Il termine leucemia designa un gruppo piuttosto eterogeneo di malattie tumorali che si sviluppano dalle cellule ematopoietiche, caratterizzate da gravi alterazioni dei meccanismi che regolano i processi di sintesi e maturazione cellulare. Le cellule di queste neoplasie proliferano e si accumulano inizialmente nel midollo osseo, prima di invadere il sangue periferico, la milza, i linfonodi e infine gli altri organi (in questo sono differenti dai linfomi, che originano primitivamente nei linfonodi ma possono poi anche invadere il sangue e il midollo, nel corso di una "fase leucemica").
Nella maggior parte dei casi, la causa delle leucemìe non è nota. Appare ormai evidente che la malattia leucemica, così come gli altri tumori, costituisce il risultato finale di una complessa articolazione di eventi che coinvolgono da un lato la costituzione biologica degli individui, dall'altro le interazioni degli stessi con l' ambiente in cui vivono o lavorano.

In base al tipo di cellula coinvolta le leucemìe vengono classificate in due gruppi distinti: leucemìe mieloidi e leucemìe linfoidi.
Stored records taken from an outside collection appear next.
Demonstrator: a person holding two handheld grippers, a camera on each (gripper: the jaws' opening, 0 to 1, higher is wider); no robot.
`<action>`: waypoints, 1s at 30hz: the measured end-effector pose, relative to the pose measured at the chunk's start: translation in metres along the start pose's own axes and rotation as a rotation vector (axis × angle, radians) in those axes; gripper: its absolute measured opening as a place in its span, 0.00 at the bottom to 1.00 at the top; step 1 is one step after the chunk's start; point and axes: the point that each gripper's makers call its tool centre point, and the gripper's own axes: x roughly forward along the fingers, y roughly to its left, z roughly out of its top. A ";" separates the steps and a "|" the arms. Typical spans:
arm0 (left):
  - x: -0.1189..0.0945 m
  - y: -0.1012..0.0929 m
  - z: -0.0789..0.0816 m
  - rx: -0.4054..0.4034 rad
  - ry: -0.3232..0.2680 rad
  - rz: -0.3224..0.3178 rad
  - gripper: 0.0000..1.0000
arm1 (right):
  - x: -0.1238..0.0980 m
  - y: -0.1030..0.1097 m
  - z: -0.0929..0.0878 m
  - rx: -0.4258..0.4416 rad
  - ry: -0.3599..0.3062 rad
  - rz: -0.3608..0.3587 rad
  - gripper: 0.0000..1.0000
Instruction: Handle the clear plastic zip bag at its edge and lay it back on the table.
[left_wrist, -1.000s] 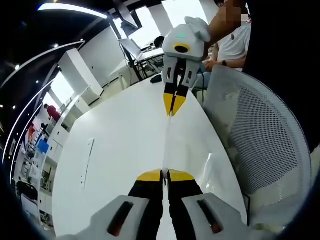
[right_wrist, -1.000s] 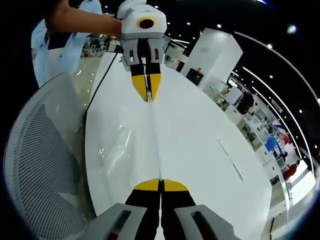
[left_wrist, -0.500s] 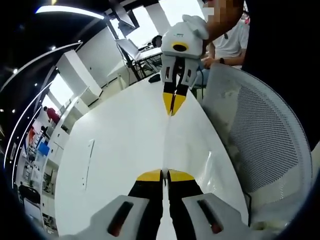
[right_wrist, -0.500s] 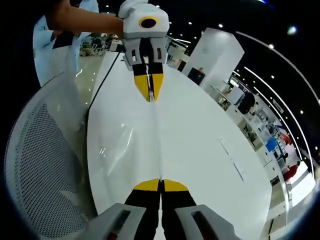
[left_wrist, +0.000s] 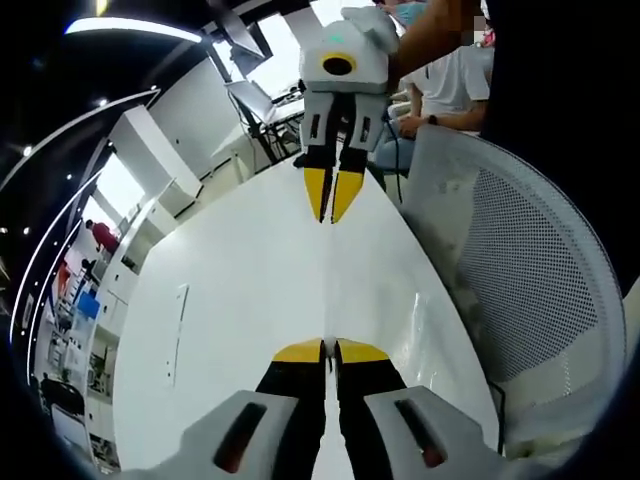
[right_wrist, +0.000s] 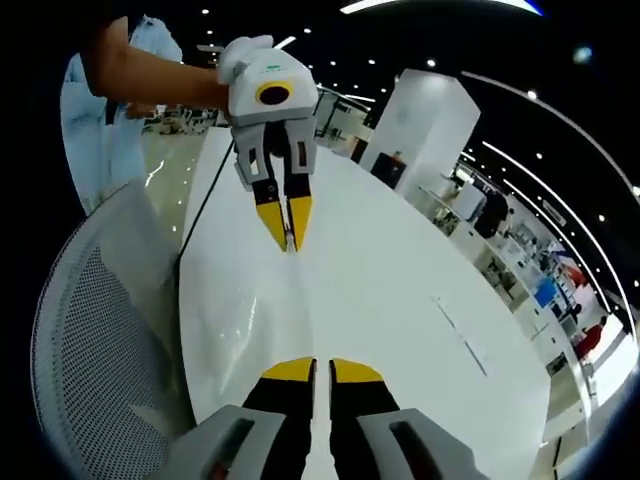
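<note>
The right gripper has just spread its jaws, releasing the clear zip bag onto the white table, while the left gripper stays pinched on its edge.

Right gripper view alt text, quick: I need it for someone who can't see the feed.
The right gripper has its yellow-tipped jaws slightly apart at the edge of the clear plastic zip bag. The bag stretches above the long white table to the left gripper opposite. A white mesh chair back stands on the view's left.
</note>
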 end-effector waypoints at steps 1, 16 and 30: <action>0.000 0.000 0.001 0.001 -0.002 0.001 0.00 | 0.000 -0.002 0.004 0.004 -0.008 0.000 0.02; -0.002 -0.001 0.005 0.009 -0.017 0.011 0.00 | 0.013 0.003 0.006 0.023 -0.007 0.055 0.04; -0.002 -0.004 0.011 0.014 -0.031 0.011 0.00 | 0.019 0.014 -0.001 0.065 0.001 0.094 0.04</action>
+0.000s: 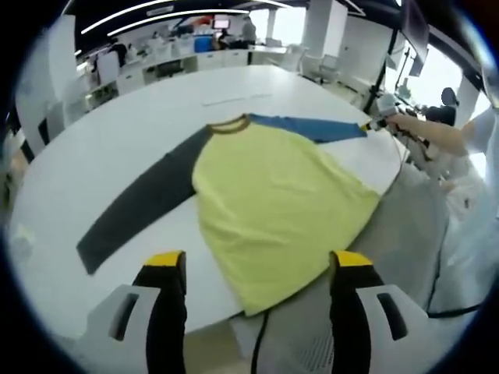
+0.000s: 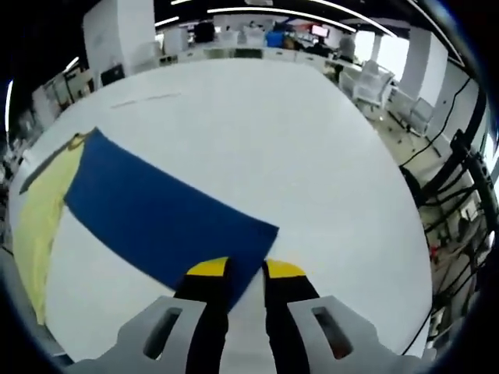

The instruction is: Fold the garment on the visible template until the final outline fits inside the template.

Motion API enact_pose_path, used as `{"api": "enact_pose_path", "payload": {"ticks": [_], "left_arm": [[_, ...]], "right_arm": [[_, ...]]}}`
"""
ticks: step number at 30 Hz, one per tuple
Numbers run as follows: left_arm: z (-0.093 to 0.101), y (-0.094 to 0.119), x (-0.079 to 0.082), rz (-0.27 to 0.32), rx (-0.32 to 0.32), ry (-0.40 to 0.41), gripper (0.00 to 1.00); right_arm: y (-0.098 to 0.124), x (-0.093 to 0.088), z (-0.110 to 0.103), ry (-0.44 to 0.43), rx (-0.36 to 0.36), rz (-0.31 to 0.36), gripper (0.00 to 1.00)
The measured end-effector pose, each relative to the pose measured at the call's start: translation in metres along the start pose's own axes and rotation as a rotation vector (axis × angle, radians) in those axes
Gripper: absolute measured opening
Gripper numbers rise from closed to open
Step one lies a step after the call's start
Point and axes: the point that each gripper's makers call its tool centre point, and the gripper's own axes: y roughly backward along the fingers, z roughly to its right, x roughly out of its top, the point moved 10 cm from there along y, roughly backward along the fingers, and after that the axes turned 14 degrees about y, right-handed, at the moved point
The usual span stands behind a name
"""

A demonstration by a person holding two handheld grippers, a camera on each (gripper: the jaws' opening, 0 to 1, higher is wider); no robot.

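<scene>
- The garment [image 1: 273, 202], a long-sleeved shirt, lies flat on the white table [image 1: 117, 132], body spread and both sleeves stretched outward from it, so its whole outline can be read before any fold is made. No fold looks begun yet.
- The dark sleeve [image 1: 140, 206] runs away from the yellow body toward the left of the left gripper view, lying straight and untouched on the tabletop, free for a later fold inward.
- The left gripper [image 1: 257, 261] hangs just short of the yellow body's hem, jaws wide and holding nothing. That hem reaches the table's near edge, so this gripper seems poised to take the lower cloth once the sleeve is dealt with.
- The neckline [image 1: 230, 125] sits at the far end of the yellow body, showing that the shirt's top points away from the left gripper.
- The blue sleeve [image 2: 164, 218] extends from the yellow body to the right, its cuff end met by the right gripper [image 2: 245, 269]. Those jaws stand narrow, astride the cuff corner, apparently pinching it so that the sleeve can be carried back over the body.
- I cannot make out a template outline around the garment.
</scene>
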Motion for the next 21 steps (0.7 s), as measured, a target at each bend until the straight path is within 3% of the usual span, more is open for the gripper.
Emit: {"api": "enact_pose_path", "payload": {"ticks": [21], "left_arm": [[0.0023, -0.0011, 0.0018, -0.005, -0.001, -0.002, 0.70]], "right_arm": [[-0.0027, 0.0019, 0.0012, -0.029, 0.000, 0.002, 0.16]]}}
Nelle prime sono coinvolti principalmente gli elementi cellulari precursori dei granulociti e dei monociti; nelle seconde gli elementi appartenenti alla serie dei linfociti.
In base all'andamento nel tempo, è poi possibile distinguere le forme acute, caratterizzate da un decorso rapidamente infausto qualora non siano curate, e quelle croniche, con un andamento più lento e stabile nel tempo. Le leucemìe sono malattie relativamente rare, leggermente più frequenti negli uomini rispetto alle donne. Classicamente, le forme acute tendono a manifestarsi preferenzialmente nei bambini e nei giovani adulti, mentre più avanti con l'età tendono a emergere le forme ad andamento cronico.